> [Data to use]
◇ ◇ ◇

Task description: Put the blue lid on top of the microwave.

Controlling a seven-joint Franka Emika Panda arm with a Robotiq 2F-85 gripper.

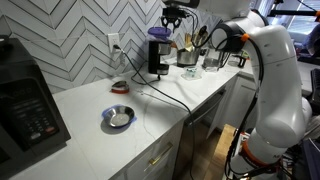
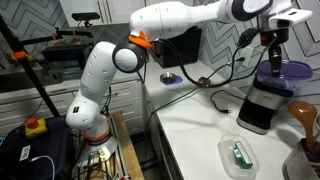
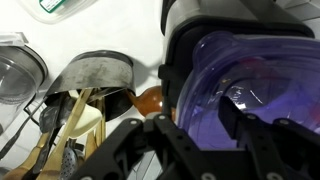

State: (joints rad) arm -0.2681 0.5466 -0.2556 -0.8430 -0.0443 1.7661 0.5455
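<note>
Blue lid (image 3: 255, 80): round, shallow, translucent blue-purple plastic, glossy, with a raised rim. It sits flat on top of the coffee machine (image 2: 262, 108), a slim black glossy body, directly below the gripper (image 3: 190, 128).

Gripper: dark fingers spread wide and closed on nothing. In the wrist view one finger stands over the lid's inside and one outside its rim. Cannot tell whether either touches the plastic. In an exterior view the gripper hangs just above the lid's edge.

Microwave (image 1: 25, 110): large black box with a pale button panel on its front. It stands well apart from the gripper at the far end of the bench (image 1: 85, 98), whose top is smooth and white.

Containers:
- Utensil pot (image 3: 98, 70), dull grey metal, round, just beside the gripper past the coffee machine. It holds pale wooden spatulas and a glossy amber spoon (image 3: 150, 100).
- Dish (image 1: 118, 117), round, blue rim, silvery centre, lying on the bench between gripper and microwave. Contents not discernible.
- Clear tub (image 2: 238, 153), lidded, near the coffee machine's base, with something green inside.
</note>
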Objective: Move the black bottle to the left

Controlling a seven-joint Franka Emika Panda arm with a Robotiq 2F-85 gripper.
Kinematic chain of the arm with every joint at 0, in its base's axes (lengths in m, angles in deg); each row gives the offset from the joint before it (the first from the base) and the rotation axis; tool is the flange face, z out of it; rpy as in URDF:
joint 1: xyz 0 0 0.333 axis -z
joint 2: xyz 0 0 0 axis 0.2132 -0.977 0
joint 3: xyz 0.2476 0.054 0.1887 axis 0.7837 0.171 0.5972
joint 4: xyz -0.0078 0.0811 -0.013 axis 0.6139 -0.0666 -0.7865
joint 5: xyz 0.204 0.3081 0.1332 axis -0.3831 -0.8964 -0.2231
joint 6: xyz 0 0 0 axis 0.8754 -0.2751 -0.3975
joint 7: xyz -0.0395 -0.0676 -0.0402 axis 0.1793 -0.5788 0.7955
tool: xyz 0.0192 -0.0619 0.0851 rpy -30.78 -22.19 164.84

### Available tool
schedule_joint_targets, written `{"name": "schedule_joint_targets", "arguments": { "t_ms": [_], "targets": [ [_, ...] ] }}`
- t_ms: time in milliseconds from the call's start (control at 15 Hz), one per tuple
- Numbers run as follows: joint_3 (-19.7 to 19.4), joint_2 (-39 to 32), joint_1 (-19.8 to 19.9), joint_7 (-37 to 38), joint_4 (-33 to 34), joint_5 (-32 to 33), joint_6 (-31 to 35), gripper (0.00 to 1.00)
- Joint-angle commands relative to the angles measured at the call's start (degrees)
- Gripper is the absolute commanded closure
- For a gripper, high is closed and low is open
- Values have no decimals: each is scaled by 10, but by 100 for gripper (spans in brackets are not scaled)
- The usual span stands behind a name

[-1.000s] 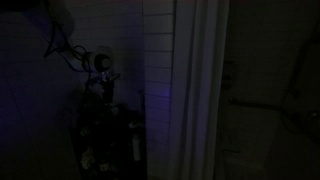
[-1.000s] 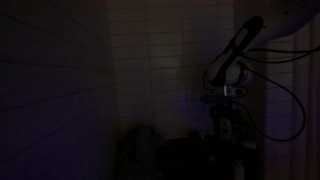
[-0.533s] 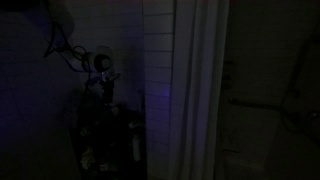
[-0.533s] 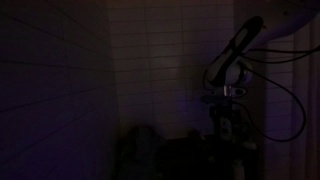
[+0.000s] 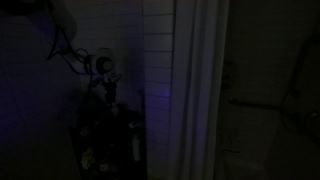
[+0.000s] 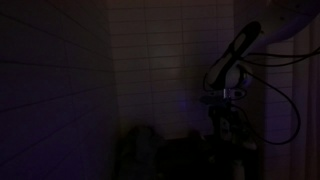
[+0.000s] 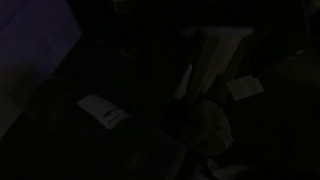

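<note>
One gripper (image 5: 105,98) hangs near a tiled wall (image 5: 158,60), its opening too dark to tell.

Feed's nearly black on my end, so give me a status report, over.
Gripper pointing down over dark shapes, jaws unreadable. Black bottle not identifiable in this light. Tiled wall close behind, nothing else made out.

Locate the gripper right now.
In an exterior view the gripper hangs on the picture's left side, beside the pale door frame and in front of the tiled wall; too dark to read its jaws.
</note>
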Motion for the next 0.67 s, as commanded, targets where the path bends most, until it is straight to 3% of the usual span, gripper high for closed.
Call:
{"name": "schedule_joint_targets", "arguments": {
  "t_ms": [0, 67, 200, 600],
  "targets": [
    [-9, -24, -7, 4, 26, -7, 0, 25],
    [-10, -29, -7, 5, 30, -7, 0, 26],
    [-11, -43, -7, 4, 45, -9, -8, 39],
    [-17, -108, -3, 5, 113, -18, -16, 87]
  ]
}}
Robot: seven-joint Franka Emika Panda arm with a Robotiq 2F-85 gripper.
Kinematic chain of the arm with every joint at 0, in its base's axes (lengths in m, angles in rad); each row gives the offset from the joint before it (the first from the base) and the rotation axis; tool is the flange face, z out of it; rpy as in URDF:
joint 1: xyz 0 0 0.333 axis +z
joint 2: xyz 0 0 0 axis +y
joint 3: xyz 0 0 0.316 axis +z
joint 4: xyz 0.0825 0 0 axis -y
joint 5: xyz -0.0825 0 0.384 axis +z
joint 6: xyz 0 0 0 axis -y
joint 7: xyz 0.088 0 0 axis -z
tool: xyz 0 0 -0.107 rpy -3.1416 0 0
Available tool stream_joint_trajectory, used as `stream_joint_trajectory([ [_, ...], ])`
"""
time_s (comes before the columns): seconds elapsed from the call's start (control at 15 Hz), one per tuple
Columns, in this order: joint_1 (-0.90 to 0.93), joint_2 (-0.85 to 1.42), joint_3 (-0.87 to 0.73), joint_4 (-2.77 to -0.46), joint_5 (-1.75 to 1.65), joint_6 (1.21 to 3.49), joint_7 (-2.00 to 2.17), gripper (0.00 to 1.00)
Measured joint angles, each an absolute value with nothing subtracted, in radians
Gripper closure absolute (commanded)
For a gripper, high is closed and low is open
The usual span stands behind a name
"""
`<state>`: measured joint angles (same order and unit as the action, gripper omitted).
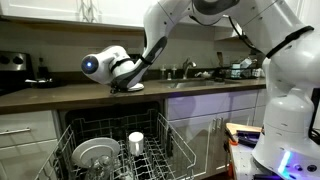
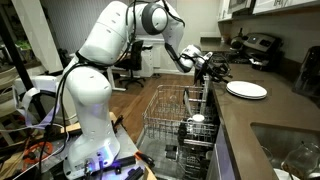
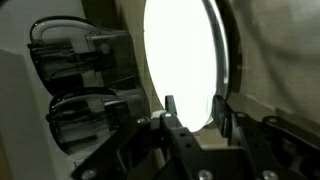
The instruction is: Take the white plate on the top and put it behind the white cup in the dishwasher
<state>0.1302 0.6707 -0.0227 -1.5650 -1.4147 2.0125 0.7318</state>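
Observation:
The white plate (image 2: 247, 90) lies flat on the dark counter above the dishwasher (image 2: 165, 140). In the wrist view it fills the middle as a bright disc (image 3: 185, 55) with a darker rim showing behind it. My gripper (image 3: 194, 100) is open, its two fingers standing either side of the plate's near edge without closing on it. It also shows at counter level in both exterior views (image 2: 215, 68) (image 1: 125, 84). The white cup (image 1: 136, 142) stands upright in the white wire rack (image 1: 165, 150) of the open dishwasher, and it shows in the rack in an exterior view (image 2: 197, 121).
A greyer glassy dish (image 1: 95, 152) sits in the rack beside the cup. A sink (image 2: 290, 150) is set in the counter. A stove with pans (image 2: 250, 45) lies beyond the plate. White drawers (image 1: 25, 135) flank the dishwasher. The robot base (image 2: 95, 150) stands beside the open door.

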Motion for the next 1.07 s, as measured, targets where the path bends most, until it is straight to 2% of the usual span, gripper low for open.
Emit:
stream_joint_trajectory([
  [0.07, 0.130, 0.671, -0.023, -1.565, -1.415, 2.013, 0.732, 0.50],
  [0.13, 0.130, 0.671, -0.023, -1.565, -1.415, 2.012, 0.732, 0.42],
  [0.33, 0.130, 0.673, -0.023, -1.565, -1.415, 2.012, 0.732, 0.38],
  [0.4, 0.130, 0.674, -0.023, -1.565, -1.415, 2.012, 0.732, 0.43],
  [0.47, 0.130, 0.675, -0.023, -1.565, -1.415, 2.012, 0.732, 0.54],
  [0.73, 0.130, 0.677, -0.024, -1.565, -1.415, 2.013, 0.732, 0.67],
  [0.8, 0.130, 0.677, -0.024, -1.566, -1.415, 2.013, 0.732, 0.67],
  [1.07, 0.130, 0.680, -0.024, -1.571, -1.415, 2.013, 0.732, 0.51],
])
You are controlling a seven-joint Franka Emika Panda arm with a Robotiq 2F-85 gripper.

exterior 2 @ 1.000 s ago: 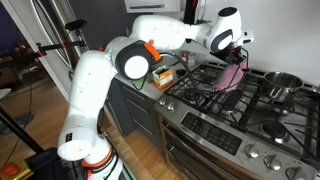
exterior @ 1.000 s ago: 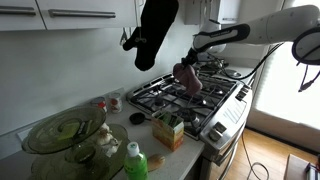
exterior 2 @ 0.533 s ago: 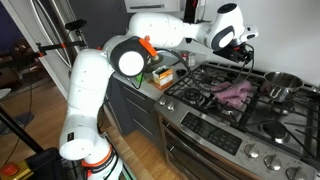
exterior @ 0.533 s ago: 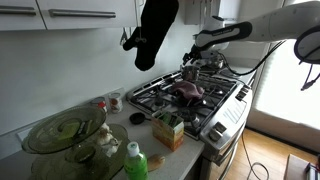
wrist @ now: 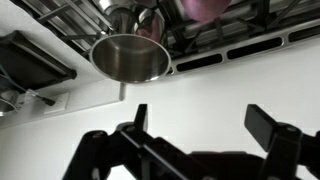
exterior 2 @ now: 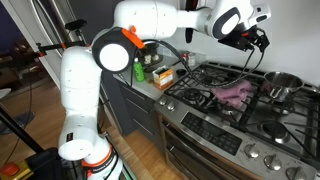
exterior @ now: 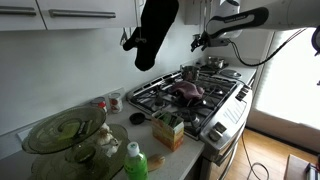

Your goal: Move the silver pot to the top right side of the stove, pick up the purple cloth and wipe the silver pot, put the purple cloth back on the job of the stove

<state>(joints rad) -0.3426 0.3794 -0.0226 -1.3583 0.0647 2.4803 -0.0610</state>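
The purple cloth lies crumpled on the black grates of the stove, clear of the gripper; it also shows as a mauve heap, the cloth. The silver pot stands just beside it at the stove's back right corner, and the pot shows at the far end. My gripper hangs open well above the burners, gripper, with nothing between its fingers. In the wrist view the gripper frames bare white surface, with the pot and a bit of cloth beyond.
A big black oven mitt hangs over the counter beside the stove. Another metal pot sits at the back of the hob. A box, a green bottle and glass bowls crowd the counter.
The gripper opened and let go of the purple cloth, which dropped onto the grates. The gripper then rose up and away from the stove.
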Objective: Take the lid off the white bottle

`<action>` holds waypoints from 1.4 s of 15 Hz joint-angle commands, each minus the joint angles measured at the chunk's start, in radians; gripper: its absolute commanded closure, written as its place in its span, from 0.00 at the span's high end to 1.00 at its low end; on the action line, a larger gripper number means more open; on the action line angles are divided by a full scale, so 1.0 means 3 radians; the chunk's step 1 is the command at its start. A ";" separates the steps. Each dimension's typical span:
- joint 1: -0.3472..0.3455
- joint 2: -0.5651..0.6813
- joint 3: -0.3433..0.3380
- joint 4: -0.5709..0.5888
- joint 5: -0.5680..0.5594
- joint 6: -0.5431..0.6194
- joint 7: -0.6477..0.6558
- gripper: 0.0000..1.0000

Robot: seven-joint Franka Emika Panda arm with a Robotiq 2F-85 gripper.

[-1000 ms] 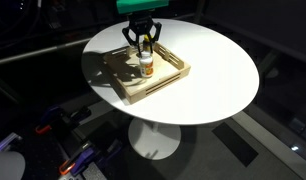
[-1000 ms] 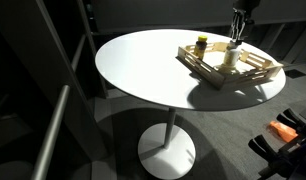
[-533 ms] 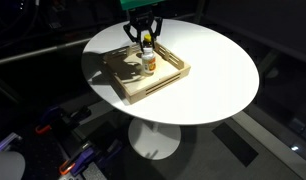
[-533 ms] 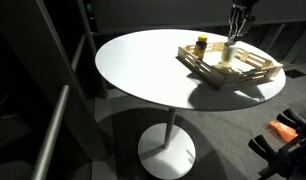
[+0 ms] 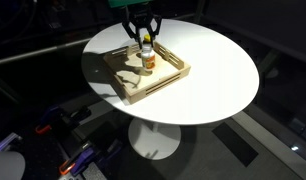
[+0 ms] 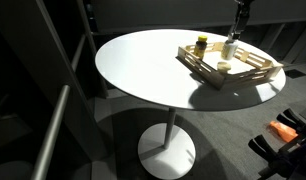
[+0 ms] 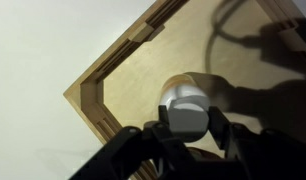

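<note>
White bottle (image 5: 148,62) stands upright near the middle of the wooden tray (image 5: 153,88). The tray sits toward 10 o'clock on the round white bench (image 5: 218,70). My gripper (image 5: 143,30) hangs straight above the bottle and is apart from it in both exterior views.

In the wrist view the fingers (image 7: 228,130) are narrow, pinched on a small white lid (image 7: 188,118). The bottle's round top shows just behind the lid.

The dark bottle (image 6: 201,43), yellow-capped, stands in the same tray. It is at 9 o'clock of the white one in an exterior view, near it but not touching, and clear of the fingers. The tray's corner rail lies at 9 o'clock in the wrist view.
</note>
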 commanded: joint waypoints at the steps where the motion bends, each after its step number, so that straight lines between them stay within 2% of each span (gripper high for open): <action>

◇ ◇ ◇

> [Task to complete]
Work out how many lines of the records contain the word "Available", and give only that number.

> [Exercise output]
2